0:06
Now we will look a Kruskal's algorithm for computing the MST this is an old algorithm
that dates back over 50 years but it is an effective way to solve the problem.
The idea is very simple. We are going to take the edges and we are
going to sort them by weight. And we are going to consider ''em in order
of ascending weight. And the algorithm is simply add the next
edge to the tree. Unless that edge would create a cycle.
If it, if the edge creates cycle, ignore it and go on to the next one.
Let's look at a demo of Kruskal's algorithm.
Okay. So we have the edges sorted by weight and
we're going to take them in ascending order of weight.
The smallest edge is in the MST. And so we add that to the tree it doesn't
create a cycle. Next smallest edge is two, three.
That doesn't create a cycle. Next one is one, seven that's fine.
Next one is zero, two. Next one, five, seven.

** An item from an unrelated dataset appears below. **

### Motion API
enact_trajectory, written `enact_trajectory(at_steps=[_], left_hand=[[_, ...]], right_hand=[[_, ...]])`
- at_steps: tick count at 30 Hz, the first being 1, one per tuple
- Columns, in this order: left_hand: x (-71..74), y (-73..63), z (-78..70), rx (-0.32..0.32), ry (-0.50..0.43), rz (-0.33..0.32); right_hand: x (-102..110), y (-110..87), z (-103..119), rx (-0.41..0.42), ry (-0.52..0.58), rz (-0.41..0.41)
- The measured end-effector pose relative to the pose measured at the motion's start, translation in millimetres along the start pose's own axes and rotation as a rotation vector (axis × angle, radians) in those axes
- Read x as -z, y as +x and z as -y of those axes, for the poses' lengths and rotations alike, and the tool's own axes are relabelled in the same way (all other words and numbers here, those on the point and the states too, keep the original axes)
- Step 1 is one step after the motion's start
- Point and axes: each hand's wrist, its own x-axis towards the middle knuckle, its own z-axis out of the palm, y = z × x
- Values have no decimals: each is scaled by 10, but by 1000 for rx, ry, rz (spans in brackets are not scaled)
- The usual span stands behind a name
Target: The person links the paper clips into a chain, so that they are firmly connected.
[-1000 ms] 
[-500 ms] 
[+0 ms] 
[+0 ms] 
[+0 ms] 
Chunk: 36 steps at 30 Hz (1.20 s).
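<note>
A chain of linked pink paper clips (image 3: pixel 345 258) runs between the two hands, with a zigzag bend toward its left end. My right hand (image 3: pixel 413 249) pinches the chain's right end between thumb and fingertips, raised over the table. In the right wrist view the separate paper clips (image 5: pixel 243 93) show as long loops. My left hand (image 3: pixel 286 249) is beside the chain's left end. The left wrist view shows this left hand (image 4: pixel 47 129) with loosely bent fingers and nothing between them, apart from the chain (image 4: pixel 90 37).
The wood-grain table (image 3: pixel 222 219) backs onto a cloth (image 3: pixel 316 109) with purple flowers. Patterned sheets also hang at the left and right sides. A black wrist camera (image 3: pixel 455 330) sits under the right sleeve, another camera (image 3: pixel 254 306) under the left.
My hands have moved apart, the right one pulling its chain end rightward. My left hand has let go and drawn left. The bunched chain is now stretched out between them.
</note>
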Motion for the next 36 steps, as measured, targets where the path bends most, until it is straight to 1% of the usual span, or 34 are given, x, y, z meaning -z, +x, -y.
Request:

Now when we get to one, three that one creates a cycle and the algorithm says,
creates a cycle just ignore it. Next one is one, five that one also
creates a cycle. one, five, seven. Again, just ignore it.
Two, seven creates a cycle not in the MST. Four, five that, the next smallest edge
does not create a cycle so we add it to the MST.
One, two creates a cycle. Four, seven creates a cycle.
Zero, four creates a cycle. And finally we get to six, two which does
not create a cycle, so we add that to the tree.
At this point we have an MST we could check that we have V - one edges and stop
or we can just keep going and see that the other edges in the graph create a cycle.
And when we're done considering all the edges then we have computed the minimum
spanning tree. That's with Kruskal's Algorithm.
Consider the edges in descending order of weight, add the next edge to T, unless
doing so would create a cycle. Now let's look at what Kruskal's algorithm
does on a very large graph. You get a good feeling for what it's
doing. It's taking the small edges and they
coalless together in little clusters and eventually the edges get longer and longer
and they connect together the clusters. Initially it is broken up into the very
small edges and after a while if you look at the larger clusters eventually an edge
will come that will connect them together. It's not going to be so easy to see how
the algorithm ends. Though there's some, long edge there.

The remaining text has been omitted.